**Task brief**
The records below hold a stretch from the line with "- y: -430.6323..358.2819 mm" through the line with "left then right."; return exactly those lines, ends included, and nothing more.

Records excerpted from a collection
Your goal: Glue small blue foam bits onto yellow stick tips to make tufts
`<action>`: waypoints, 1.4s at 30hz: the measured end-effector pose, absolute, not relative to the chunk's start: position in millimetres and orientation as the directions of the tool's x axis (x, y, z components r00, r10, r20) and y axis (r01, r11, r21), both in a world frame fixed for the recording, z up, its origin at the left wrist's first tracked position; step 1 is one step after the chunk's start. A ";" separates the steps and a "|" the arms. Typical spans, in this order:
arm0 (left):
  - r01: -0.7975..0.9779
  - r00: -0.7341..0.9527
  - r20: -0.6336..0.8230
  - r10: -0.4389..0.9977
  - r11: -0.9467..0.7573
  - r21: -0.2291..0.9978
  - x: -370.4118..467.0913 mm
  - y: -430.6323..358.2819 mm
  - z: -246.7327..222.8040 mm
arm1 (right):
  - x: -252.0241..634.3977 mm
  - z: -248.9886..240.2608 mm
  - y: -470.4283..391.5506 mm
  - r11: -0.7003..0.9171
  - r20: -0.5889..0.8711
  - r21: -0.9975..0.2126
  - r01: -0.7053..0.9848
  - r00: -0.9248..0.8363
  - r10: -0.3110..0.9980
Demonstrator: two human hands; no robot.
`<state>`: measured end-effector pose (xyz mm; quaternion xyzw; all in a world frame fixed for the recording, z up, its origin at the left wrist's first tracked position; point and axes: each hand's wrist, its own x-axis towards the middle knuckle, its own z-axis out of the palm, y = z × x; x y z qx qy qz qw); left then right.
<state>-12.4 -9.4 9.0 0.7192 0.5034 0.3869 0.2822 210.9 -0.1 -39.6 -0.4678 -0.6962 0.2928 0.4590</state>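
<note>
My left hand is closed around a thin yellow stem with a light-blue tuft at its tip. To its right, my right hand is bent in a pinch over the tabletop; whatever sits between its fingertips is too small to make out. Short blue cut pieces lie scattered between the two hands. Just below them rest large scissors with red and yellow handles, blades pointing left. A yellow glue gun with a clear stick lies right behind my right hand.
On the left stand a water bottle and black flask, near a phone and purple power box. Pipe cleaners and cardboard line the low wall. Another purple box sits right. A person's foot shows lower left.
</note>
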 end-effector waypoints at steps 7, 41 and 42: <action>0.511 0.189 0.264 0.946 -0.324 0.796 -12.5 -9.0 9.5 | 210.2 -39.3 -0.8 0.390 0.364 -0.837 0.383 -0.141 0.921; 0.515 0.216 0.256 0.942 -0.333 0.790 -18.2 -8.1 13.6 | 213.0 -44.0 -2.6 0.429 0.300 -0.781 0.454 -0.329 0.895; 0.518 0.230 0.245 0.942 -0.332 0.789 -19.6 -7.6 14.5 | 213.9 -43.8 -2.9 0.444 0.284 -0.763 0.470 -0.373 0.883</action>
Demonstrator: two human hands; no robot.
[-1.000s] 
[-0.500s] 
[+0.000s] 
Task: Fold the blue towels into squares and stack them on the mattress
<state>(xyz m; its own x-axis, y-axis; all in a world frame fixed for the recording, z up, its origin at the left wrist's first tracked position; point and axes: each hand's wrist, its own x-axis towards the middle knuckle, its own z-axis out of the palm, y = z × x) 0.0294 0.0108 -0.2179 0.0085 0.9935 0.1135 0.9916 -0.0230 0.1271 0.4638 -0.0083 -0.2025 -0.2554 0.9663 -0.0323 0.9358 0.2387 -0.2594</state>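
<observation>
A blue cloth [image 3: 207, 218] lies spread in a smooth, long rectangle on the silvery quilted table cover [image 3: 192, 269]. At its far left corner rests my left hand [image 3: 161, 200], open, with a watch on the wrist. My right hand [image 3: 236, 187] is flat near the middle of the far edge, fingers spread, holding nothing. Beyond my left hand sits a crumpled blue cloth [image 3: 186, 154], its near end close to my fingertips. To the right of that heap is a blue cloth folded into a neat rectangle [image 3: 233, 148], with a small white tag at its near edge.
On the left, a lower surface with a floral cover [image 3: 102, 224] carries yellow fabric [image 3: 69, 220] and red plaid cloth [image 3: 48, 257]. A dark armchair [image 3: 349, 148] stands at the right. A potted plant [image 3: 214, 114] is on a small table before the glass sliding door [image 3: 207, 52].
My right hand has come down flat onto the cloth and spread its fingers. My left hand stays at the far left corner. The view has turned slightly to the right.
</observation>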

**Answer section**
  - y: -430.6323..358.2819 mm
  - z: -246.7327..222.8040 mm
arm1 (right):
  - x: -252.0241..634.3977 mm
  - z: -248.9886..240.2608 mm
  - y: -470.4283..391.5506 mm
  - r11: -0.7003..0.9171
  - r20: -0.5889..0.8711
  - r21: -0.9975..0.2126
  - r01: -0.7053..0.9848
  - r00: -0.9248..0.8363
  - r10: -0.3110..0.9980
Demonstrator: two human hands; no robot.
`<state>`: measured end-effector pose (xyz mm; quaternion xyzw; all in a world frame fixed for the recording, z up, its origin at the left wrist's first tracked position; point and axes: each hand's wrist, its own x-axis towards the middle knuckle, its own z-axis out of the palm, y = z × x; x y z qx qy qz qw); left then right.

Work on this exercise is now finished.